Exercise: After removing every image, reproduce the data exactly as it appears.

Dataset excerpt:

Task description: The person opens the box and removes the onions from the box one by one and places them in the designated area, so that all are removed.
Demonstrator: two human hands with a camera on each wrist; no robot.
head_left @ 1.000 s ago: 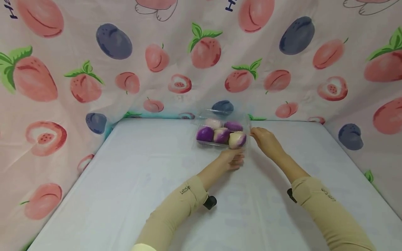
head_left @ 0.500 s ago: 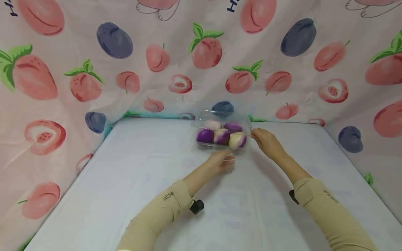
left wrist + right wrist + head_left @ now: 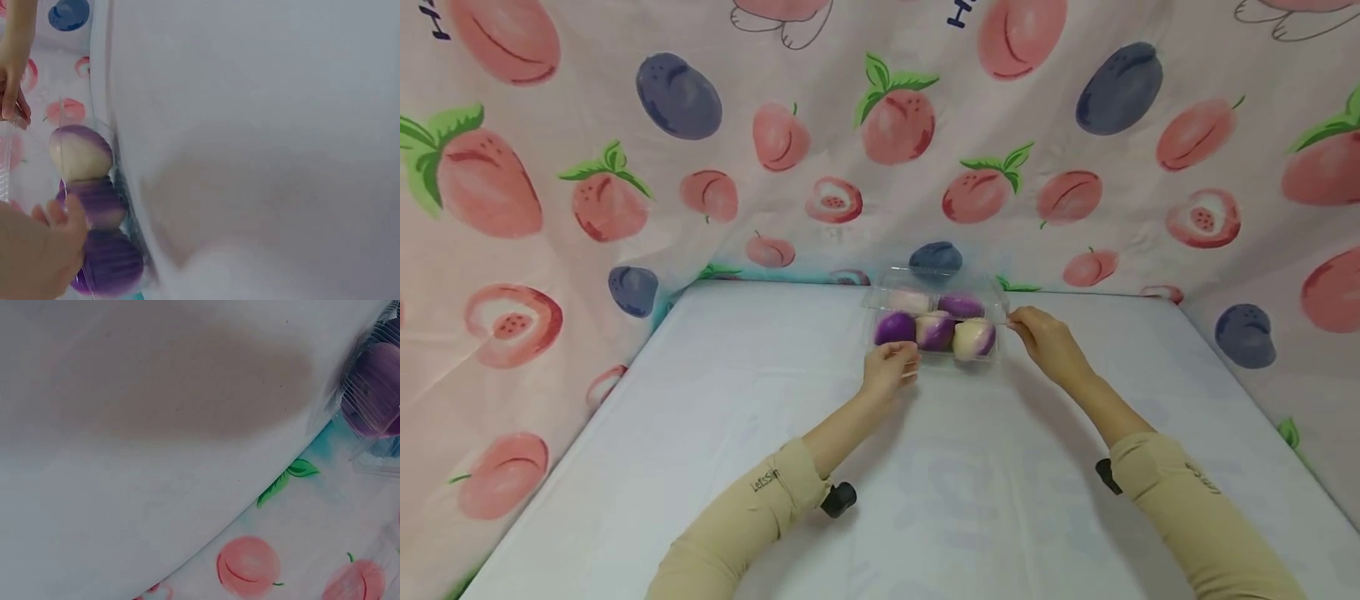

Solution for this task:
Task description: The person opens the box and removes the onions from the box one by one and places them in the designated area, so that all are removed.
Demonstrator: two human hands with a camera on each wrist; no robot.
head_left @ 1.000 s ago: 
head_left @ 0.500 s ago: 
left wrist + right wrist + head_left @ now: 

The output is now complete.